Et de déclarer, lors du procès :

« Je voulais faire comme si cela n’était jamais arrivé. Je croyais que (Harvey Weinstein) était quelqu’un de gentil, qu’il était normal. J’étais troublée. Je me disais que je n’aurais pas dû ouvrir la porte.

À l’époque, je croyais que le viol était quelque chose qui se commettait dans des ruelles sombres… Par quelqu’un qu’on ne connaît pas

a-t-elle ajouté, devant un Harvey Weinstein, tête baissée pendant tout l’interrogatoire. Rappelons ici que le producteur de 67 ans risque la perpétuité s’il est condamné à l’issue de ce procès, censé se terminer le 6 mars.

En finir avec la culture du viol

Mais revenons sur les déclarations de l’actrice : ces croyances font partie de la culture du viol et elles participent au déni des victimes face à leur viol.
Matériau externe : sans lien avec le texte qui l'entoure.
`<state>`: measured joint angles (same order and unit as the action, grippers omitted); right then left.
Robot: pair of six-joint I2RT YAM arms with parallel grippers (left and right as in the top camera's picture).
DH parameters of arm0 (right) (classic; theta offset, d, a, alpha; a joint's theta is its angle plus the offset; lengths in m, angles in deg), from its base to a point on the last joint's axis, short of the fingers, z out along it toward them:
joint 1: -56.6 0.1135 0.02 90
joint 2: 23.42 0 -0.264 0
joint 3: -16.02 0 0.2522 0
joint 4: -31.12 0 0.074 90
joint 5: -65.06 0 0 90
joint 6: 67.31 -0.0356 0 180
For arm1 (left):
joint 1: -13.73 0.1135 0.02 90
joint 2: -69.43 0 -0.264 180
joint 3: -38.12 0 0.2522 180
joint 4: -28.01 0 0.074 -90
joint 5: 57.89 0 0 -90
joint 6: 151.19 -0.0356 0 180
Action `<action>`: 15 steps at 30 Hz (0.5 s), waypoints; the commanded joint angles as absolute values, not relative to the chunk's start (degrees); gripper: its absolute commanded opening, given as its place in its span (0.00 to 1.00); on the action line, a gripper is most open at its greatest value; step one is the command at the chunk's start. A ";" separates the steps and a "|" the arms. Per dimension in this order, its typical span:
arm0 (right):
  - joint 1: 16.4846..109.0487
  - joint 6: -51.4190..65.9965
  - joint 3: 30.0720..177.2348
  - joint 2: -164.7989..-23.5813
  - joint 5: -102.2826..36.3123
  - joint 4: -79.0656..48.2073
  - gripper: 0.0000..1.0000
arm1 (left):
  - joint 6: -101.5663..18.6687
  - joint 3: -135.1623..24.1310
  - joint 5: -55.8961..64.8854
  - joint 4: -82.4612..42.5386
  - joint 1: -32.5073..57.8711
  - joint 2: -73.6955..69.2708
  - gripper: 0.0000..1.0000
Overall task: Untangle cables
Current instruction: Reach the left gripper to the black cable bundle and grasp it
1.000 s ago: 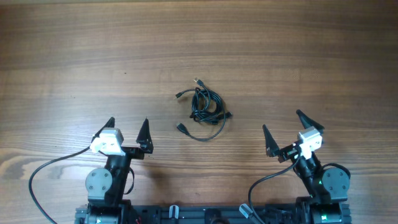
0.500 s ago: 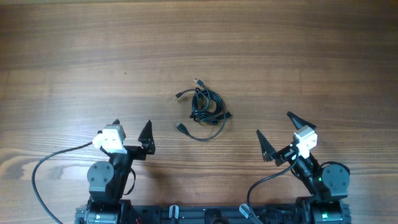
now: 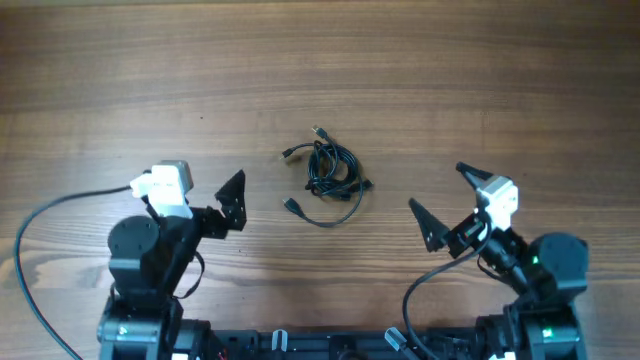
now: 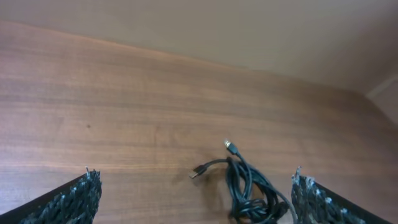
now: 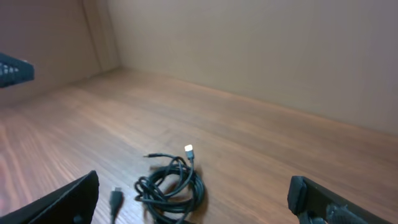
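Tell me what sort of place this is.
Probably an indoor robot test bench: a wooden table backed by a plain wall, a left arm and right arm mounted at one edge, one tangle of cables laid out.

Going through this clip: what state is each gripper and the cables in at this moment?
cables: tangled in one loose bundle, lying flat on the wooden table, plug ends sticking out, not touched by either gripper.
left gripper: open, empty, short of the bundle.
right gripper: open, empty, short of the bundle.
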<state>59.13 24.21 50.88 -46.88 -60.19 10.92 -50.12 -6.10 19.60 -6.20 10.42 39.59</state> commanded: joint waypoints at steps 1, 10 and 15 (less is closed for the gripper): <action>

Car bien souvent, les victimes pensent que l’agresseur est toujours un inconnu dangereux, qui va les agresser dans un parking sous-terrain ou une ruelle sombre. Or, 91 % des victimes de viol connaissent en réalité leur violeur. Mais ce sont ce genre de croyances qui vont empêcher la victime de comprendre qu’elle est victime d’un acte grave et que le seul coupable est le violeur. Quand l’actrice dit « Je me disais que je n’aurais pas dû ouvrir la porte », on comprend aussi toute la manipulation psychologique qui se joue lorsqu’on est victime d’un viol. « Je n’aurai pas du boire trop à cette soirée », « Je n’aurais pas dû énerver mon copain », « Je n’aurais pas dû être là-bas, à ce moment-là », « Je n’aurais pas dû porter cette robe », « Je n’aurais pas dû rigoler à ses blagues »… Autant de phrases qui tournent en boucle dans la tête des victimes de viol, et qui légitiment à leurs yeux le comportement de leur bourreau, les privant de voir la réalité : elles ont été victime d’un viol. Résultat : des années passent parfois avant que la victime ne réalise ce qui s’est vraiment passé, ce qui est souvent néfaste pour sa santé psychologique. Espérons que le procès Weinstein serve d’exemple, permette de changer les mentalités et d’en finir avec cette culture du viol.